Лиза оскалила зубы, двумя широкими шагами подошла к Косте, обхватила его голову ладонями и поцеловала в губы — так, что он в первый момент не смог вырваться, а потом обмяк и покорился. Сашка смотрела, как они целуются, понимая все больше, что между этими двумя нарастает грамматическая связь — не зря Адель поставила их на занятия в паре. Наверное, они станут единым звеном, когда Речь будет пользоваться ими: увязывать страх и надежду, придавать форму, создавать смыслы, растить идеи, как кристаллы в растворе, строить проекции, заплетать ниточки ДНК…
— Саша, — тихо сказал Егор, и Сашка только сейчас вспомнила о его существовании.
Егор нервно облизнул губы.
— Хочешь, я…
Она подумала, что он предложит ей заняться сексом прямо сейчас, пока Костя и Лиза заняты друг другом. Но Егор, запнувшись, выговорил:
— Хочешь, я поговорю с… Ярославом, когда он приедет? Лиза права — надо хотя бы попробовать…
— Спасибо, что предложил, — Сашка криво улыбнулась.
Подошла к двери в коридор — снаружи все еще кто-то переговаривался, топтался, ждал.
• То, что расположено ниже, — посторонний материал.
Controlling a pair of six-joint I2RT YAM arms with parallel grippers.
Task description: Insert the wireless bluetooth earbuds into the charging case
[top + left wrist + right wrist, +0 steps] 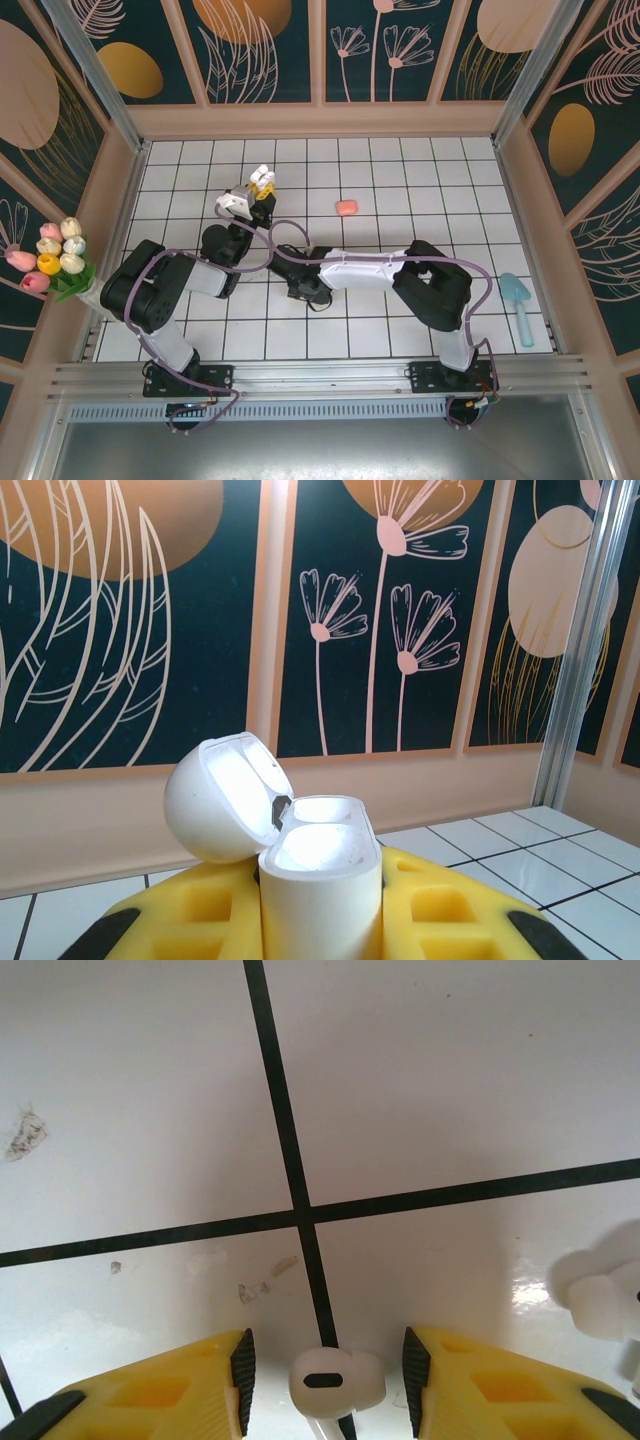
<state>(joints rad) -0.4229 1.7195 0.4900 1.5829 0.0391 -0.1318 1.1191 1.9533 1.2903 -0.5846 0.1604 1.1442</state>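
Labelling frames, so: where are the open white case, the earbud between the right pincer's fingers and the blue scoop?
white case [322, 890], left wrist view, front wall
earbud [337, 1380], right wrist view, rounded head
blue scoop [514, 291], top external view, blade

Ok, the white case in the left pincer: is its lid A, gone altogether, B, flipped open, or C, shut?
B: the case clamped in the left pincer has its lid swung back on the hinge, with the hollow inside showing.
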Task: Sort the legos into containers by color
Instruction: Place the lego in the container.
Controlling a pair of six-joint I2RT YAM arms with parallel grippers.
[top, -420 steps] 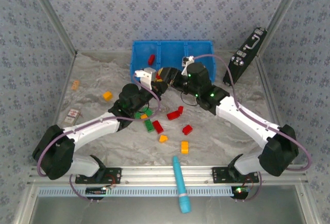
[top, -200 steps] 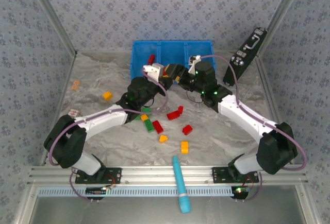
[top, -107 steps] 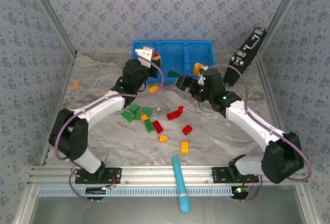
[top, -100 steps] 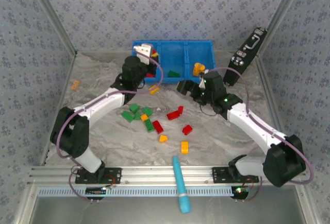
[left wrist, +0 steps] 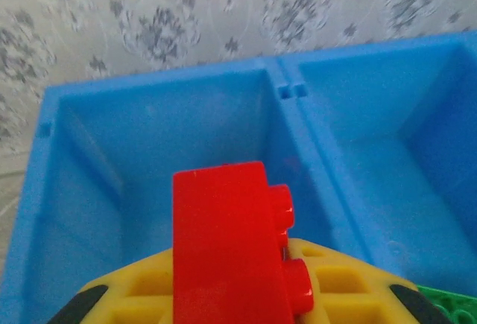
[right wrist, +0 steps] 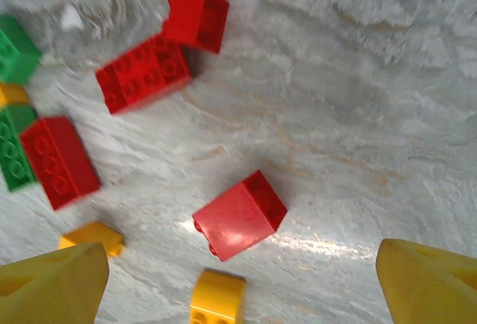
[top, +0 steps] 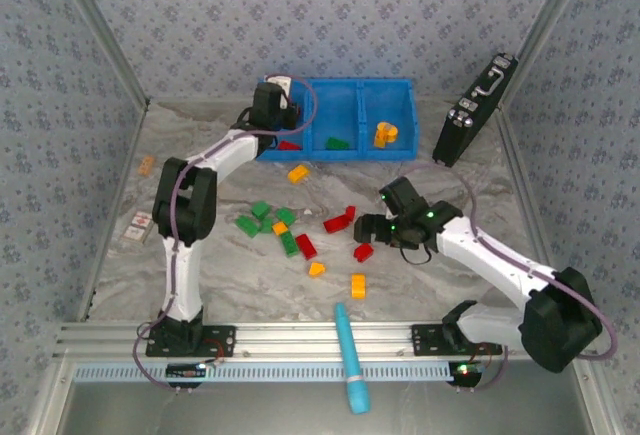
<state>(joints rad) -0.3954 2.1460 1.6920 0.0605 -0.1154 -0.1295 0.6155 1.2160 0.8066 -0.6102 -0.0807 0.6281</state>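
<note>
My left gripper [top: 272, 97] reaches over the left compartment of the blue bin [top: 410, 90] and is shut on a red lego [left wrist: 227, 242], pinched between its yellow pads [left wrist: 335, 287]. The bin's left compartment [left wrist: 141, 153] lies below it in the left wrist view. In the bin lie a red lego [top: 288, 144], a green one [top: 337, 142] and an orange one [top: 386, 135], one per compartment. My right gripper [top: 372, 225] hangs open low over the table, with a loose red lego [right wrist: 240, 216] between its spread fingers [right wrist: 52, 279].
Loose green [top: 250, 223], red [top: 340, 220] and orange [top: 358, 285] legos are scattered mid-table. A teal pen-like cylinder [top: 350, 355] lies at the near edge. A black device [top: 475, 105] leans at the back right, and a tan scrap [top: 147, 165] is far left.
My left arm carried the red lego from mid-table up over the bin's left compartment. My right gripper opened, pulled back from the bin and came down over the loose legos.
</note>
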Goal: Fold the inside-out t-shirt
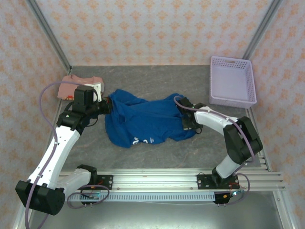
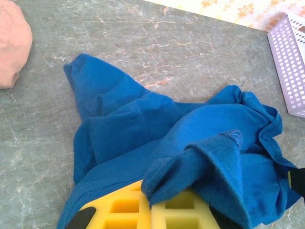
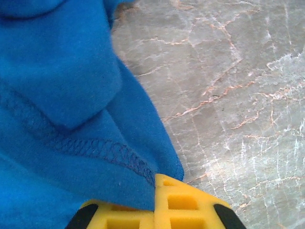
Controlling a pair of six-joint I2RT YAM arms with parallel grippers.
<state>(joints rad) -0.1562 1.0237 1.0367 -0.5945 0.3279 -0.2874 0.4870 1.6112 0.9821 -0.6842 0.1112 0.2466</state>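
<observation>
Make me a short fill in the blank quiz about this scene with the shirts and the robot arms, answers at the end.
1. The t-shirt crumpled on the table is ___.
2. The left end effector and the right end effector are both ___ on that t-shirt.
3. The lavender basket sits at the table's far ___ corner.
4. The other shirt, at the far left corner, is ___.
Missing words: blue, shut, right, pink.

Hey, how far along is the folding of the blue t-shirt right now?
Early stage. Done: the left claw and right claw are each shut on fabric of the t-shirt, at opposite ends. In hand: the shirt lies bunched and wrinkled between them on the table. Left: spreading it flat and every fold; none is made yet.
</observation>
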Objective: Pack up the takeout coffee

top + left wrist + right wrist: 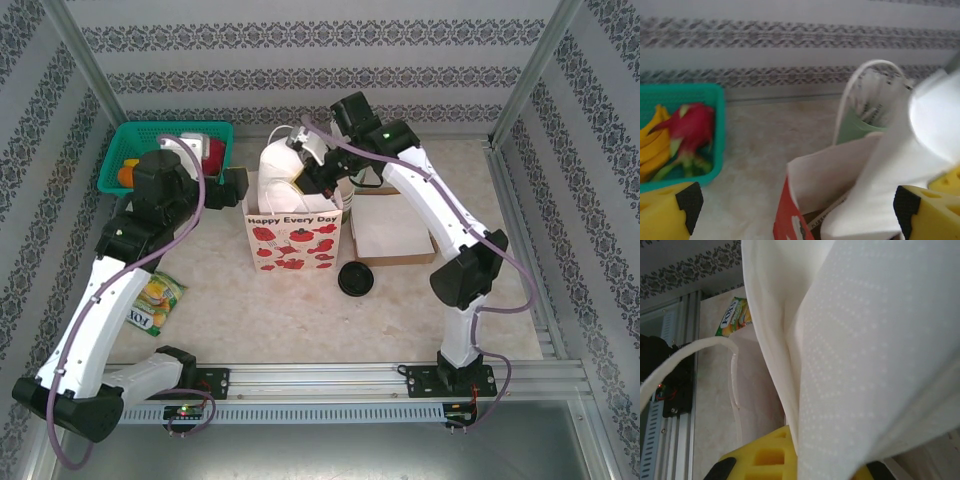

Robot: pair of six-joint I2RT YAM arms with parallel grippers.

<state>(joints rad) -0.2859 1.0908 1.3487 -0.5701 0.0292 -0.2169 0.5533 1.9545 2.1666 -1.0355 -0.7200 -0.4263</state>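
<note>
The red-and-white paper bag stands upright mid-table. My right gripper reaches over its top from the right and is shut on the bag's white upper wall, which runs between the yellow fingers. My left gripper hovers by the bag's left top corner, open, with the corner between its spread pads but untouched. A round black lid lies on the table in front of the bag. The takeout coffee's cup is hidden. Something brown shows deep inside the bag; I cannot tell what.
A green basket of fruit sits at the back left, seen close as basket. A green cup of white wrapped straws stands behind the bag. A flat white box lies right of it, a snack packet front left.
</note>
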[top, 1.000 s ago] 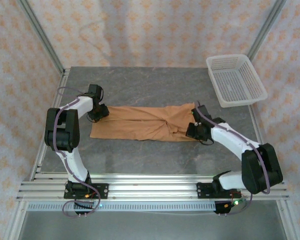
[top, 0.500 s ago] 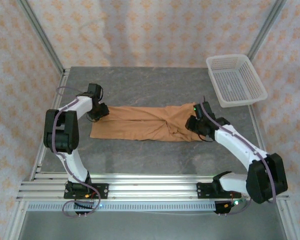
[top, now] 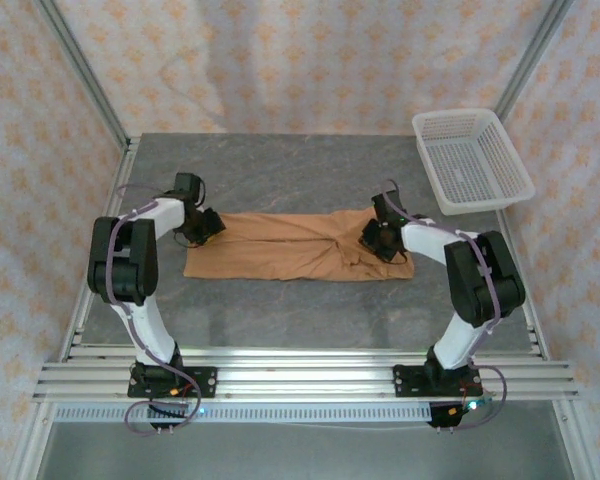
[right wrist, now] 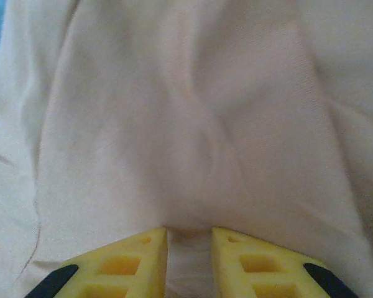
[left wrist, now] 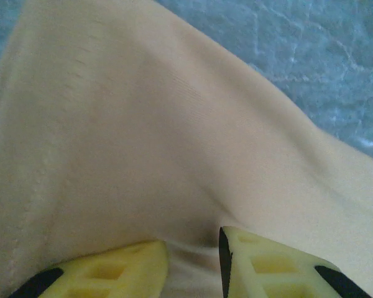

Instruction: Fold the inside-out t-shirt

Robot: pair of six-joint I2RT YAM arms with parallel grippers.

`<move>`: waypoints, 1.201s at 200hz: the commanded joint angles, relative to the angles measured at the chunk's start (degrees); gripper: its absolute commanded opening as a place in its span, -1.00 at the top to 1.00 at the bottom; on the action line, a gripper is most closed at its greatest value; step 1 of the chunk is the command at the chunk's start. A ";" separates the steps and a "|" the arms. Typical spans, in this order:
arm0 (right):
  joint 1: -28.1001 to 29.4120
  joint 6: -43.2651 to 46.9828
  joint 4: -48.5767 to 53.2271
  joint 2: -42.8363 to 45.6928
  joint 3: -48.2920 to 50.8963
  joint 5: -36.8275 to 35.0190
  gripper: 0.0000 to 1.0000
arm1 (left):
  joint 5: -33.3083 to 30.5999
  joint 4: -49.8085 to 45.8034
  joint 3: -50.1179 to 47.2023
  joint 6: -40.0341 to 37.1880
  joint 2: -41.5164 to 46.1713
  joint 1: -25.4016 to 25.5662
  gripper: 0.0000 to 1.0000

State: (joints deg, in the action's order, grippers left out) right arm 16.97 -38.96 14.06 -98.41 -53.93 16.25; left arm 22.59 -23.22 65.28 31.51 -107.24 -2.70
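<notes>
Across the grey table [top: 280, 180] the tan t-shirt [top: 290, 255] is lying flat in a long band, and I am pinching its soft, light, floppy cloth near both ends, left fingers [left wrist: 112, 270] and right fingers [right wrist: 255, 267] each narrowed on a small fold.

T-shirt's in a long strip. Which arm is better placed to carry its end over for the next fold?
Left, probably. The left gripper has the t-shirt pinched in its jaws at the flat left end. The right gripper sits over bunched folds; grip unclear.
</notes>
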 commanded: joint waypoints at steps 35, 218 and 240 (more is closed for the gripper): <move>-0.89 8.26 9.16 3.21 -5.07 0.07 0.26 | -2.12 1.35 -6.80 3.52 8.00 0.94 0.34; -1.20 22.11 18.12 -10.38 -12.58 -9.79 -0.09 | -5.54 -7.70 -2.48 0.29 19.08 4.55 0.25; -1.24 21.70 17.81 -9.50 -11.55 -9.43 0.21 | -5.32 -7.88 -2.60 0.31 19.60 4.55 0.26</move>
State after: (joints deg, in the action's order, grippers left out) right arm 15.79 -16.82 29.91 -107.66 -68.47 5.21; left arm 17.56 -28.75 61.56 32.95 -90.21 1.85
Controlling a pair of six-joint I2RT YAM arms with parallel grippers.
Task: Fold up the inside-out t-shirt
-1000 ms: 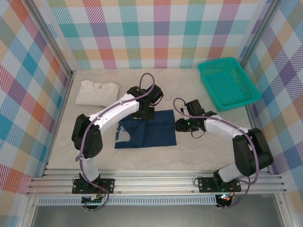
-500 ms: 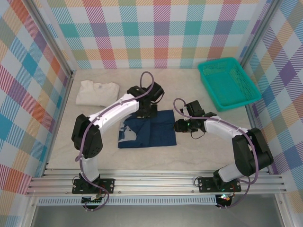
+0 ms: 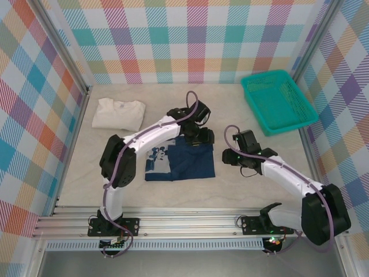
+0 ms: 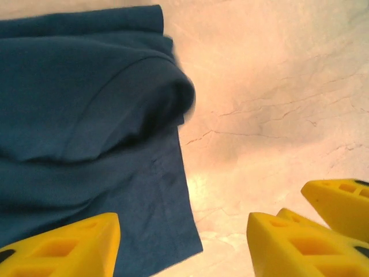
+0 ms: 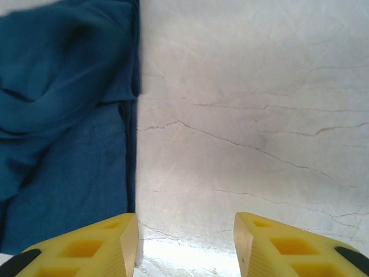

Сашка вернулась, осторожно обошла Лизу и Костю, все еще сцепившихся в поцелуе, погладила Егора по голове, как ребенка, открыла дверь на балкон, впуская в комнату сырую мартовскую ночь. Взобралась на перила и прыгнула, как в бассейн, — но не вниз, а в небо.
х х х
— Дмитрий Дмитриевич. Я предъявляю вам волю Глагола — я хочу аннулировать себя, исходную идею и все возможные проекции.
Она знала, что в эти минуты будет вспоминать не горящий дом и не рухнувший самолет, а ночной полет над Торпой. Все крыши, которые когда-то открыл ей Стерх, все привычные маршруты над башенками и флюгерами. Не идеальный каменный город, где в ратуше сидит чудовище, — а ленту реки, видимую сверху, и отражения звезд в воде, и маховые перья, подрагивающие на ветру.
Физрук смотрел на нее, его зрачки-диафрагмы расширились, Сашке показалось, что в будущем что-то меняется — именно в этот момент. Он вытащил из-под пиджака свой тренерский секундомер, замер, передумал, поднялся из-за преподавательского стола в первой аудитории.
— Идемте.
Сашка вышла за ним в коридор. Она знала еще вчера, что дорога покажется долгой, но она будет вспоминать не разбитую машину на шоссе и не труп Александры Самохиной, а новогоднюю ночь, темную спальню и фейерверки за окнами.
С каждым ее шагом Ярослав возвращался. Тот, что был раньше. В которого она верила, как маленький ребенок в Деда Мороза.